(Dataset items)
---

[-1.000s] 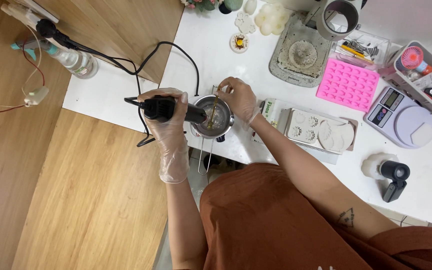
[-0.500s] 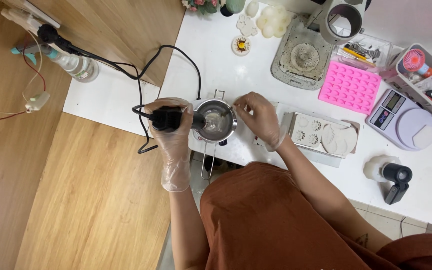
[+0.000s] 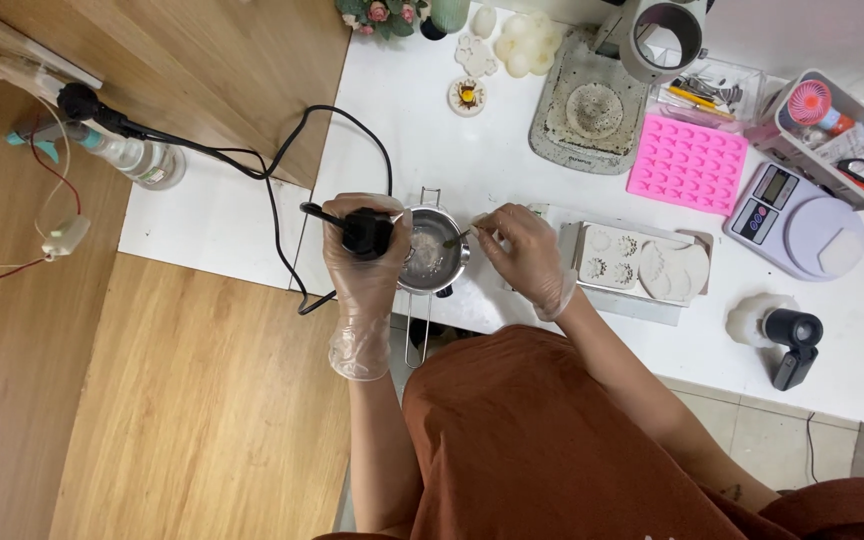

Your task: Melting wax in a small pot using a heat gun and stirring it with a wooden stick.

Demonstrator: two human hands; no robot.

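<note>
My left hand (image 3: 364, 262), in a clear glove, grips a black corded heat tool (image 3: 364, 232) whose nozzle points down into a small steel pot (image 3: 434, 258) at the near edge of the white table (image 3: 472, 150). My right hand (image 3: 524, 250), also gloved, holds a thin stirring stick (image 3: 455, 240) with its tip inside the pot. The pot's wire handle (image 3: 414, 330) hangs over the table edge toward me. The pot holds a pale liquid.
Right of the pot lie a white mould tray (image 3: 642, 262), a pink silicone mould (image 3: 690, 165), a digital scale (image 3: 797, 222) and a small black camera (image 3: 794, 345). A grey slab (image 3: 590, 105) sits behind. A spray bottle (image 3: 137, 155) stands on the lower white shelf at left.
My left hand has tipped the heat tool from lying sideways to pointing down over the pot. My right hand came from above the pot to its right side, stick now lying low.
</note>
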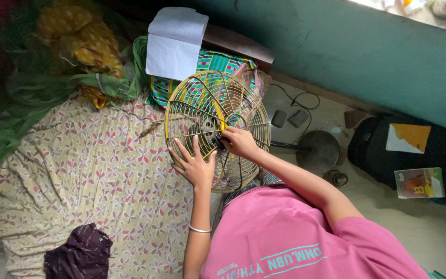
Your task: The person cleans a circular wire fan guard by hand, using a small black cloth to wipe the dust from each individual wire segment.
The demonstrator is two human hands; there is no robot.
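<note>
1. The fan guard (217,124), a round yellow wire cage, stands tilted at the bed's edge, at twelve o'clock from the person's pink shirt (290,237).
2. The left hand (194,164) lies open, fingers spread flat on the guard's lower left wires (apparently to steady it).
3. The right hand (239,141) is curled closed, pinching at the hub in the guard's centre; what it grips is hidden.
4. The fan's round base (318,150) sits on the floor at three o'clock from the guard.
5. A floral bedsheet (78,170) spreads at nine o'clock; an open notebook (175,42) rests at eleven.
</note>
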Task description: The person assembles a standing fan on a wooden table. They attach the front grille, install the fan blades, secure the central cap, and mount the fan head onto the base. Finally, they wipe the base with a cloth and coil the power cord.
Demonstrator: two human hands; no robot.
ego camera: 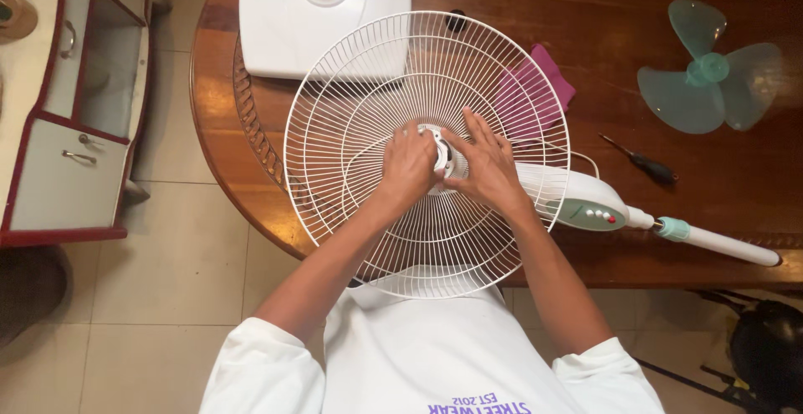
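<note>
Gripping the white hub (442, 153) at the fan guard's (351, 88) centre, both hands' fingers (477, 134) curl around it.

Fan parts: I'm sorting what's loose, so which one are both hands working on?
The white wire guard: both hands grip its centre hub. The green blade and white base lie untouched.

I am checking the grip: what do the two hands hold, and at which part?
Both the left hand and the right hand grip the white hub ring at the centre of the fan grille.
</note>
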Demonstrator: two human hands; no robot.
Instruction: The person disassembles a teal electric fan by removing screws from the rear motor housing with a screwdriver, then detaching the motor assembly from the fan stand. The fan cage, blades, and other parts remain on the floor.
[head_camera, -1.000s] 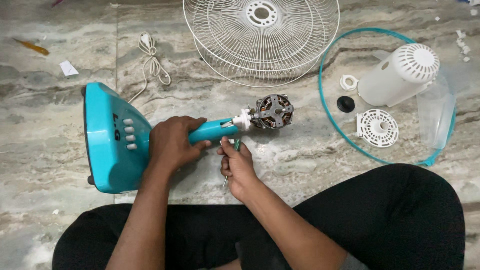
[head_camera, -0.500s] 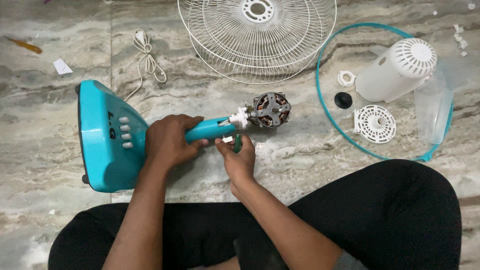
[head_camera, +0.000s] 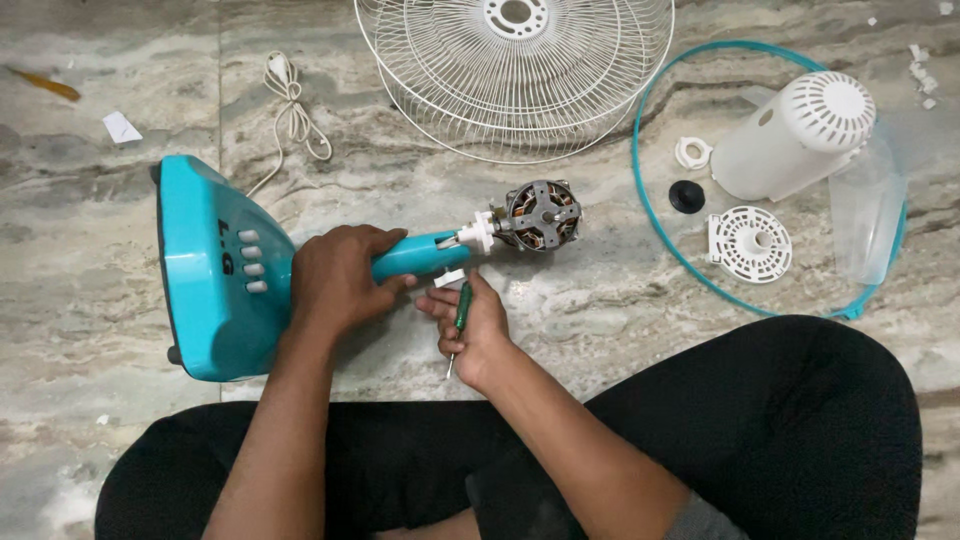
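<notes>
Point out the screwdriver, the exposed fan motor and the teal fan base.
screwdriver (head_camera: 461, 305): head view, green handle in the right hand.
exposed fan motor (head_camera: 541, 215): head view, centre of its open face.
teal fan base (head_camera: 205, 300): head view, upper shell beside the buttons.

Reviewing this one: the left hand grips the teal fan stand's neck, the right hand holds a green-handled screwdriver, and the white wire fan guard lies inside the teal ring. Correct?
Not quite. In the head view the white wire fan guard lies outside the teal ring, beside it. The rest holds: left hand on the teal fan stand's neck, right hand holding the green-handled screwdriver.
</notes>
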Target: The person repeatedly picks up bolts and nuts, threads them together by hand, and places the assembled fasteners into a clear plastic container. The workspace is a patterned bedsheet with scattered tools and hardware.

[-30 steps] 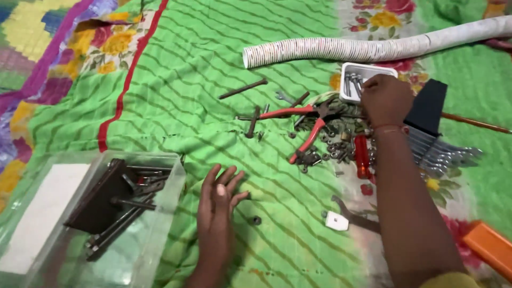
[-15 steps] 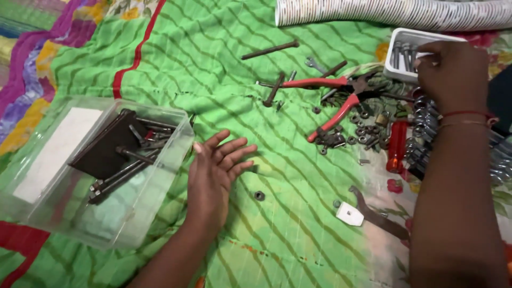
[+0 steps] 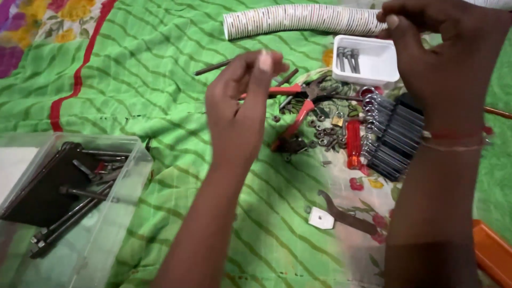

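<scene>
While both hands [image 3: 341, 80] hover raised | red-handled pliers [image 3: 298, 104] below | white tray [image 3: 368, 60] beside

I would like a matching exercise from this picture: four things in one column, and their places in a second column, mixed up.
Things:
1. small white rectangular plastic tray
2. clear plastic storage box
3. red-handled metal pliers
4. long white corrugated tube

Places:
A. lower left, holding long dark bolts
B. along the top edge of the green cloth
C. centre, beside loose nuts
D. upper right, holding a few bolts

Pairs: 1-D, 2-A, 3-C, 4-B
</scene>
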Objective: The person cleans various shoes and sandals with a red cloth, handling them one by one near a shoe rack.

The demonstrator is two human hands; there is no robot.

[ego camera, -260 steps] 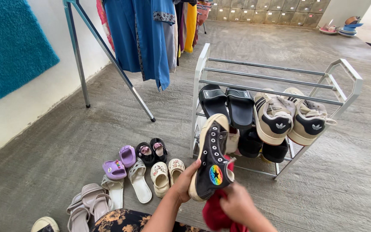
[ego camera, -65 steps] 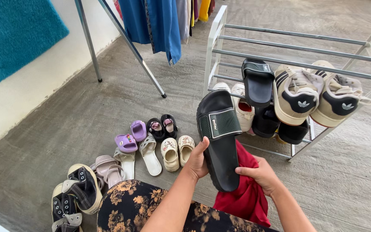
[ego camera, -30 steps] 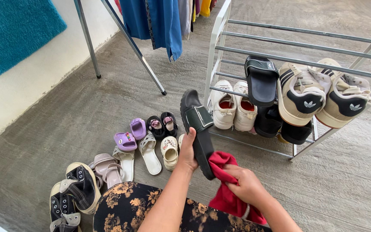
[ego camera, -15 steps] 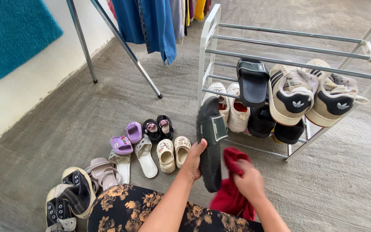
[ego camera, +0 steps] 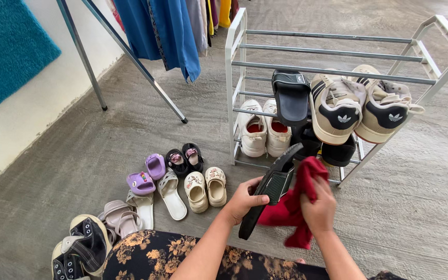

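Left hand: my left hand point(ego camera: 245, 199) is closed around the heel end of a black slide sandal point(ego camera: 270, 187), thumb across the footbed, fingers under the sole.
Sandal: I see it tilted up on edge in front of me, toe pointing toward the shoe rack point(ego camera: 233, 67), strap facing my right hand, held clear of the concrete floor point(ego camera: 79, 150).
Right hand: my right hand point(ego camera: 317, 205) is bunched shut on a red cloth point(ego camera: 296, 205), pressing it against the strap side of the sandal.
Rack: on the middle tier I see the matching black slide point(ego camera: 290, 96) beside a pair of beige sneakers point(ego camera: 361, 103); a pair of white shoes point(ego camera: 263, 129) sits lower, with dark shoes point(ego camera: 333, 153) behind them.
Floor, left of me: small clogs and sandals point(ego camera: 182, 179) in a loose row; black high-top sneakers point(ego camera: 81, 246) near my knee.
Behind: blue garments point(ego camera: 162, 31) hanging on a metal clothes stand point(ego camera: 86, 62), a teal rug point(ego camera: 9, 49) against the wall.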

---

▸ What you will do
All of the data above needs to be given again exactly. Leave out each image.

▸ Solved exercise
[-1.000s] 
[-0.500s] 
[+0.000s] 

Your task: Melting wax in a small pot using a heat gun and stirring it with a wooden stick.

Demonstrator: two human hands; no robot.

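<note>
My left hand (image 3: 364, 262), in a clear glove, grips a black corded heat tool (image 3: 364, 232) whose nozzle points down into a small steel pot (image 3: 434, 258) at the near edge of the white table (image 3: 472, 150). My right hand (image 3: 524, 250), also gloved, holds a thin stirring stick (image 3: 455, 240) with its tip inside the pot. The pot's wire handle (image 3: 414, 330) hangs over the table edge toward me. The pot holds a pale liquid.
Right of the pot lie a white mould tray (image 3: 642, 262), a pink silicone mould (image 3: 690, 165), a digital scale (image 3: 797, 222) and a small black camera (image 3: 794, 345). A grey slab (image 3: 590, 105) sits behind. A spray bottle (image 3: 137, 155) stands on the lower white shelf at left.
My left hand has tipped the heat tool from lying sideways to pointing down over the pot. My right hand came from above the pot to its right side, stick now lying low.
</note>
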Your task: The person cleans a circular wire fan guard by hand, using a small black cloth to wipe the dust from each individual wire segment.
The demonstrator is two human hands; there is no robot.
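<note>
1. The fan guard (217,124), a round yellow wire cage, stands tilted at the bed's edge, at twelve o'clock from the person's pink shirt (290,237).
2. The left hand (194,164) lies open, fingers spread flat on the guard's lower left wires (apparently to steady it).
3. The right hand (239,141) is curled closed, pinching at the hub in the guard's centre; what it grips is hidden.
4. The fan's round base (318,150) sits on the floor at three o'clock from the guard.
5. A floral bedsheet (78,170) spreads at nine o'clock; an open notebook (175,42) rests at eleven.
</note>
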Task description: The person assembles a standing fan on a wooden table. They attach the front grille, install the fan blades, secure the central cap, and mount the fan head onto the base. Finally, they wipe the base with a cloth and coil the power cord.
Demonstrator: two human hands; no robot.
ego camera: 
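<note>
Gripping the white hub (442, 153) at the fan guard's (351, 88) centre, both hands' fingers (477, 134) curl around it.

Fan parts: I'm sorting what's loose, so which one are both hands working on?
The white wire guard: both hands grip its centre hub. The green blade and white base lie untouched.

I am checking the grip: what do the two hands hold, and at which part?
Both the left hand and the right hand grip the white hub ring at the centre of the fan grille.
</note>
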Demonstrator: two human hands; no robot.
Instruction: The person disassembles a teal electric fan by removing screws from the rear motor housing with a screwdriver, then detaching the motor assembly from the fan stand. The fan cage, blades, and other parts remain on the floor.
[head_camera, -1.000s] 
[head_camera, -0.500s] 
[head_camera, +0.000s] 
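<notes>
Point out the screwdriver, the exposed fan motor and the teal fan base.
screwdriver (head_camera: 461, 305): head view, green handle in the right hand.
exposed fan motor (head_camera: 541, 215): head view, centre of its open face.
teal fan base (head_camera: 205, 300): head view, upper shell beside the buttons.

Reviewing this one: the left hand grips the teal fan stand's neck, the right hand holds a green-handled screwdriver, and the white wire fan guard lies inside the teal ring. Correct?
Not quite. In the head view the white wire fan guard lies outside the teal ring, beside it. The rest holds: left hand on the teal fan stand's neck, right hand holding the green-handled screwdriver.
</notes>
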Target: The person repeatedly picks up bolts and nuts, threads them together by hand, and places the assembled fasteners into a clear plastic container. The workspace is a patterned bedsheet with scattered tools and hardware.

[-30 steps] 
[-15 steps] 
[+0 steps] 

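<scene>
While both hands [image 3: 341, 80] hover raised | red-handled pliers [image 3: 298, 104] below | white tray [image 3: 368, 60] beside

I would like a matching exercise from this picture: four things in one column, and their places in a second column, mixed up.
Things:
1. small white rectangular plastic tray
2. clear plastic storage box
3. red-handled metal pliers
4. long white corrugated tube

Places:
A. lower left, holding long dark bolts
B. along the top edge of the green cloth
C. centre, beside loose nuts
D. upper right, holding a few bolts

Pairs: 1-D, 2-A, 3-C, 4-B
</scene>
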Objective: The person cleans various shoes and sandals with a red cloth, handling them one by one near a shoe rack.

The demonstrator is two human hands; there is no robot.

[ego camera, -260 steps] 
[ego camera, -65 steps] 
[ego camera, -30 steps] 
[ego camera, -15 steps] 
[ego camera, +0 steps] 

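Left hand: my left hand point(ego camera: 245, 199) is closed around the heel end of a black slide sandal point(ego camera: 270, 187), thumb across the footbed, fingers under the sole.
Sandal: I see it tilted up on edge in front of me, toe pointing toward the shoe rack point(ego camera: 233, 67), strap facing my right hand, held clear of the concrete floor point(ego camera: 79, 150).
Right hand: my right hand point(ego camera: 317, 205) is bunched shut on a red cloth point(ego camera: 296, 205), pressing it against the strap side of the sandal.
Rack: on the middle tier I see the matching black slide point(ego camera: 290, 96) beside a pair of beige sneakers point(ego camera: 361, 103); a pair of white shoes point(ego camera: 263, 129) sits lower, with dark shoes point(ego camera: 333, 153) behind them.
Floor, left of me: small clogs and sandals point(ego camera: 182, 179) in a loose row; black high-top sneakers point(ego camera: 81, 246) near my knee.
Behind: blue garments point(ego camera: 162, 31) hanging on a metal clothes stand point(ego camera: 86, 62), a teal rug point(ego camera: 9, 49) against the wall.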

The exercise has been carried out in full.